Until the age of 84, Lucy lived in the Deer Park area where she loved playing cards. When it came to the game 500, everyone wanted Lucy as a partner. Although she has never been much into watching television, she is an avid Wheel of Fortune player and loved watching “All in the Family” and Green Bay Packer games.
When Lucy moved into Amery, first to Evergreen Village, then to River Bend and eventually to Willow Ridge, where she currently resides, it opened up a whole new world of new and meaningful friendships.
Lucy especially loves Christmas time and has fond memories of the homemade gifts that were exchanged during her childhood. One of her favorite childhood memories was lighting real candles perched on their Christmas tree (a bucket of water was always within reach). Money was extremely tight. She said, “We were lucky if we got an orange and we appreciated it.” She knew that was not what the season was truly about.
Lucy truly enjoyed her simple childhood where they made their own fun, spending time playing softball with neighbors in the summer and skiing, skating and sledding in the winter. These were ideals she passed down to her children and grandchildren, always encouraging and inspiring them to use their imagination.
Lucy has 10 grandchildren, two step-grandchildren and 14 great-grandchildren. She is always quite excited when one is born with even a hint of red hair, as she knows it came from her. “Carrot Top” as she was called as a child, was always proud of her red hair.
Lucy has been amazed by changes in technology. She once enjoyed shopping out of the Sears and Roebuck catalog and riding in a Model-T. Lucy did not have a telephone in her home growing up and is fascinated by what the modern day cell phone can do.

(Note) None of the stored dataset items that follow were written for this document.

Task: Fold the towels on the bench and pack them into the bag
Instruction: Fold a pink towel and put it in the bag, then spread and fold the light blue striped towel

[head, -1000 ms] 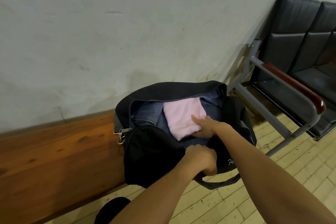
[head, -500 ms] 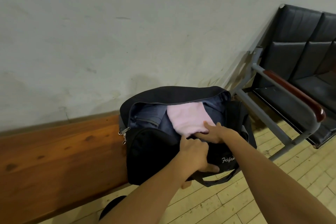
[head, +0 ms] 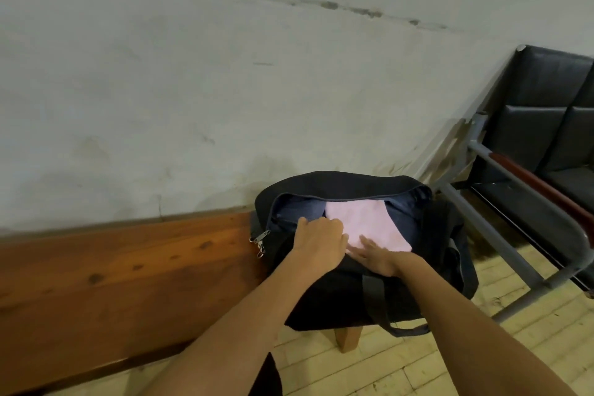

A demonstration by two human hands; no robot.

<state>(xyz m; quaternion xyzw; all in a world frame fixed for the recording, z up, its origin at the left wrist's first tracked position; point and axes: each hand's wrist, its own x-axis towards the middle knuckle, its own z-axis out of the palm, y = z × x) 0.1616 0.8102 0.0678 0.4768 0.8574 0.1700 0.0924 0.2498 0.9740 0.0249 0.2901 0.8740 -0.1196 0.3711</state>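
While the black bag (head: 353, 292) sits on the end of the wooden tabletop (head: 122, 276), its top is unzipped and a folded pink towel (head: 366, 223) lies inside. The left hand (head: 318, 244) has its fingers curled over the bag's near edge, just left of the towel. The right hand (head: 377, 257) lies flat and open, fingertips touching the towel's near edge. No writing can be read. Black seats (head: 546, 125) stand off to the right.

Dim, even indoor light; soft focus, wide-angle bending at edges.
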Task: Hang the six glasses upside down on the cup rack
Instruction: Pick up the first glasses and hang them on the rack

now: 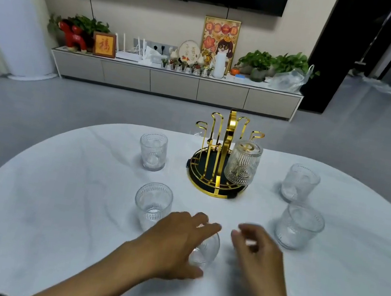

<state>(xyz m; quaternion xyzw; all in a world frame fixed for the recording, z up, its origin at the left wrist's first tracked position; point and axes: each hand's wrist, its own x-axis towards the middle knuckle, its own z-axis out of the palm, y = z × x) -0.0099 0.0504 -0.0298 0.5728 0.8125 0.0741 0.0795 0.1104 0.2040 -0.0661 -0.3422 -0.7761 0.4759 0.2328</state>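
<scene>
A gold cup rack (pixel 222 157) on a round dark base stands at the table's far middle. One ribbed glass (pixel 243 164) hangs upside down on its right peg. Upright glasses stand at the far left (pixel 152 151), near left (pixel 153 205), far right (pixel 299 183) and near right (pixel 298 226). A further glass (pixel 205 252) stands near the front middle, and my left hand (pixel 175 242) is wrapped over it from the left. My right hand (pixel 256 250) hovers just right of that glass, fingers loosely curled, holding nothing.
A white cloth covers the oval table (pixel 52 215). Beyond it lie grey floor, a low TV cabinet (pixel 173 83) with plants and ornaments, and a wall-mounted screen.
</scene>
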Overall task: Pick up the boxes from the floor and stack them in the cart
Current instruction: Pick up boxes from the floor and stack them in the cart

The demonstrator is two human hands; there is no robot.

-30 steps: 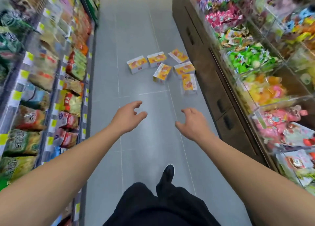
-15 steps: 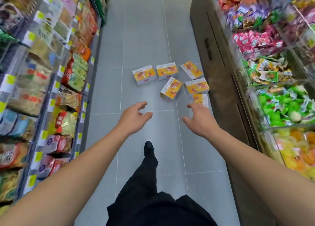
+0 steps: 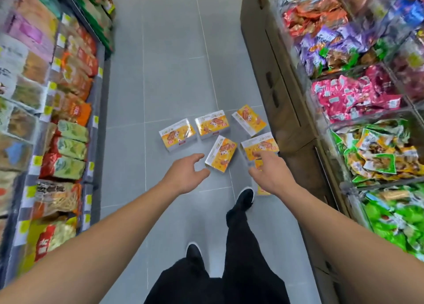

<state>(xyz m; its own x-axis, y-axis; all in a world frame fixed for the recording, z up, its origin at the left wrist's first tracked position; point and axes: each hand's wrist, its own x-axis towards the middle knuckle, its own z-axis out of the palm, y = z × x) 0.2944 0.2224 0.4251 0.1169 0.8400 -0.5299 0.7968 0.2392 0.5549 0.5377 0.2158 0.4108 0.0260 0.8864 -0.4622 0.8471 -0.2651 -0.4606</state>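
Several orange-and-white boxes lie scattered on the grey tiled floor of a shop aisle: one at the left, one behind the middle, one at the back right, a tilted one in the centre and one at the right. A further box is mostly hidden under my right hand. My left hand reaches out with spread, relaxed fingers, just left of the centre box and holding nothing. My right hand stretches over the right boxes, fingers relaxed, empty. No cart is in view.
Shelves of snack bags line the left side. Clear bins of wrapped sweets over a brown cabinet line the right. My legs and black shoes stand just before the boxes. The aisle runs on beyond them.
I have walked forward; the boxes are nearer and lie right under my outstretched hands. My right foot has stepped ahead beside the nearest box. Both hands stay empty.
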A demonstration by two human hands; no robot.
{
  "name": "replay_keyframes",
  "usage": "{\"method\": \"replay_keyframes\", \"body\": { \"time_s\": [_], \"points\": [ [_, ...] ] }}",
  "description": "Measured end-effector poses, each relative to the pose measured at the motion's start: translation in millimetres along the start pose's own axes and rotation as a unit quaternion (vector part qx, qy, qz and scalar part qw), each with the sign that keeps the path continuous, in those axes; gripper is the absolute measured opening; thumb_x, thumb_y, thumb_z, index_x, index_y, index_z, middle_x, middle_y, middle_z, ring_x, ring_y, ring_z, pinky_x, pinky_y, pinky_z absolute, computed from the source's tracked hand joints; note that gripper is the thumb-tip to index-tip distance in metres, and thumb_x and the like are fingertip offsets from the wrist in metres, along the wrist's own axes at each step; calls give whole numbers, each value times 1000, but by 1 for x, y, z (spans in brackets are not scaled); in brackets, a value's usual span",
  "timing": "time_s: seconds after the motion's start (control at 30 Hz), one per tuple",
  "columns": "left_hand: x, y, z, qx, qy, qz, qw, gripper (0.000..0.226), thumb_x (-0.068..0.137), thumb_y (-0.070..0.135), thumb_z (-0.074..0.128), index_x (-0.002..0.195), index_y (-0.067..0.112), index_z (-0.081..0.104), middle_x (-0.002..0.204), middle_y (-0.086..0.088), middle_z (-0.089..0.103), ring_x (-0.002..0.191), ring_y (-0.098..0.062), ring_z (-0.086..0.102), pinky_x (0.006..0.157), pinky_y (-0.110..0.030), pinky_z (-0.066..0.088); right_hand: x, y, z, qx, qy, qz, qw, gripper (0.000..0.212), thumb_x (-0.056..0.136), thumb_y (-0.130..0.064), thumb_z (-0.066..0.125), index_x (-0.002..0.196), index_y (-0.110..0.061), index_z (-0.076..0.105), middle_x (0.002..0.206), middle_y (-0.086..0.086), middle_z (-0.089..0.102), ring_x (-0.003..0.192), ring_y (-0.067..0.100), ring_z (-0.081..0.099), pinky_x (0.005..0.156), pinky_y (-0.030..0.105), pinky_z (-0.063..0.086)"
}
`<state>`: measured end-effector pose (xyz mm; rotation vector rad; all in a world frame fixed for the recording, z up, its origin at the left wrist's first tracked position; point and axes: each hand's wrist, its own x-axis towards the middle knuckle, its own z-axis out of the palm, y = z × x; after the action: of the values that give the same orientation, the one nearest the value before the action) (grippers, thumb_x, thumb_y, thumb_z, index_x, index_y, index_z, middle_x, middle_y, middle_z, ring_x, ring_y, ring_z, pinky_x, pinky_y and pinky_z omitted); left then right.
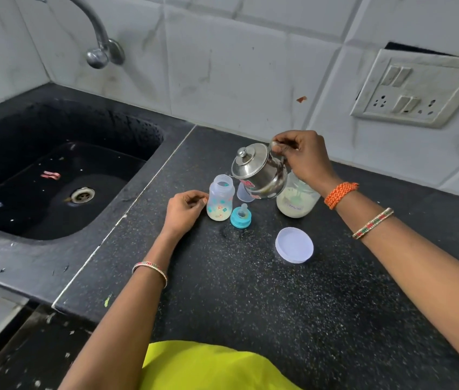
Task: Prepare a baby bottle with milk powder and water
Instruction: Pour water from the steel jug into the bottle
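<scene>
An open baby bottle (pixel 220 199) with coloured prints stands on the black counter (pixel 251 291), pale powder at its bottom. My left hand (pixel 184 212) rests beside it, fingertips touching its left side. My right hand (pixel 304 157) grips the handle of a lidded steel kettle (pixel 259 171), tilted left with its rim just above the bottle's mouth. A teal nipple cap (pixel 241 216) lies right of the bottle. The bottle's clear cover (pixel 243 192) stands behind it. An open jar of milk powder (pixel 297 202) sits under my right wrist.
The jar's white lid (pixel 294 244) lies upside down nearer me. A black sink (pixel 54 175) with a drain fills the left, under a steel tap (pixel 99 38). A switch and socket panel (pixel 416 88) is on the tiled wall at right.
</scene>
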<state>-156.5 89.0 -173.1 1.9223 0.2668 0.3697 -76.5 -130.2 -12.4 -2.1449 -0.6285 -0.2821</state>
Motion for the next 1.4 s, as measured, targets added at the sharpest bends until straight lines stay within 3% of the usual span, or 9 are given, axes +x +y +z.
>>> {"method": "replay_keyframes", "body": {
  "time_s": [0.3, 0.43, 0.93, 1.2, 1.4],
  "points": [
    [-3, 3, -1, 35, -11, 23, 999, 19, 89, 6, 59, 103, 13, 70, 93, 6, 68, 82, -3, 61, 69, -1, 44, -2, -12, -2, -30, -6, -31, 999, 18, 82, -1, 67, 100, 0, 71, 87, -3, 66, 72, -12, 56, 67, -3, 43],
    [-1, 1, -1, 42, -9, 22, 999, 19, 89, 6, 59, 101, 15, 70, 91, 7, 68, 79, 2, 61, 67, -1, 44, -2, -16, -4, -41, -10, -39, 998, 17, 83, -2, 67, 100, 0, 71, 87, -1, 66, 74, -3, 60, 68, -2, 43],
    [-1, -2, 0, 60, -12, 29, 998, 23, 89, 3, 57, 104, 16, 70, 94, 11, 66, 81, 7, 58, 71, -2, 42, -1, -17, -13, -57, 6, -49, 997, 16, 83, -1, 66, 98, -1, 72, 85, -4, 65, 71, -12, 56, 65, -4, 41],
    [-1, -3, 1, 65, -11, 31, 997, 25, 87, -1, 55, 102, 13, 71, 93, 9, 67, 84, -1, 62, 71, 3, 41, -1, -19, -16, -69, 12, -53, 996, 15, 83, -4, 66, 97, -3, 73, 86, -4, 66, 77, 3, 60, 69, -5, 40],
    [-2, -1, 0, 76, -11, 32, 997, 35, 82, -11, 48, 99, 11, 70, 89, 7, 67, 78, 9, 58, 70, 4, 40, -2, -19, -17, -67, 16, -50, 996, 15, 84, -4, 65, 97, -3, 73, 86, -4, 66, 76, -1, 59, 70, -4, 41]
  ]
}}
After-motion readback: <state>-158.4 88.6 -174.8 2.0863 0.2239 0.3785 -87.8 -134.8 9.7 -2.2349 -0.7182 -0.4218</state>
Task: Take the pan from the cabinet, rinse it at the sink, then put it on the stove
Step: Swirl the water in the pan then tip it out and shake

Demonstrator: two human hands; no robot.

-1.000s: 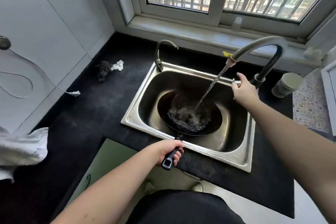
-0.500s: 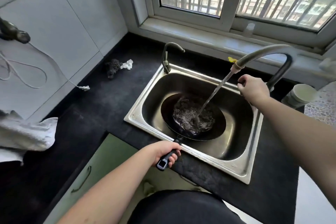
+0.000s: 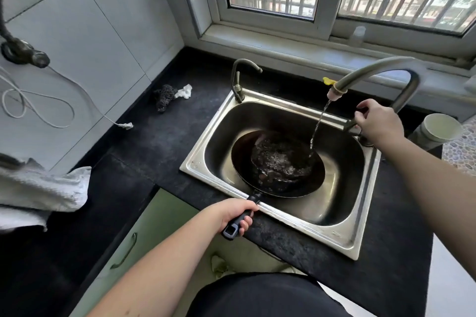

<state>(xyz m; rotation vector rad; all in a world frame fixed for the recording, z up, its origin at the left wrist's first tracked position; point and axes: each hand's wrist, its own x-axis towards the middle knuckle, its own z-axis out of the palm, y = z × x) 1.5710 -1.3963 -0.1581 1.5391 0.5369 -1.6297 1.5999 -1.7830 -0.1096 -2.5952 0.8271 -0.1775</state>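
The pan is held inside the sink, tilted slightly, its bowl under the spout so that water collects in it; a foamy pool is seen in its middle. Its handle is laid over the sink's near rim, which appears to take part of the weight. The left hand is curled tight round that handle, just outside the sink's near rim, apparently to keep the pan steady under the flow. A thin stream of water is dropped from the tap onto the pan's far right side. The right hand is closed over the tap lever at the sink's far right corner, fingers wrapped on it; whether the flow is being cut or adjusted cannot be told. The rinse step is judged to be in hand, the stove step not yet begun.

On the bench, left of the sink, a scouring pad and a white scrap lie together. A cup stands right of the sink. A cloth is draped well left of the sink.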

Lucy’s family said Willow Ridge has been wonderful about finding unique ways for families to communicate with their loved ones during COVID-19. Because no visitors are allowed, visits have taken place through a GrandPad tablet.
Lucy would love to receive cards to celebrate her big 1-0-0. When asked what her wish will be when she blows out her candles this year, Lucy replied, “Good health for my family and friends.”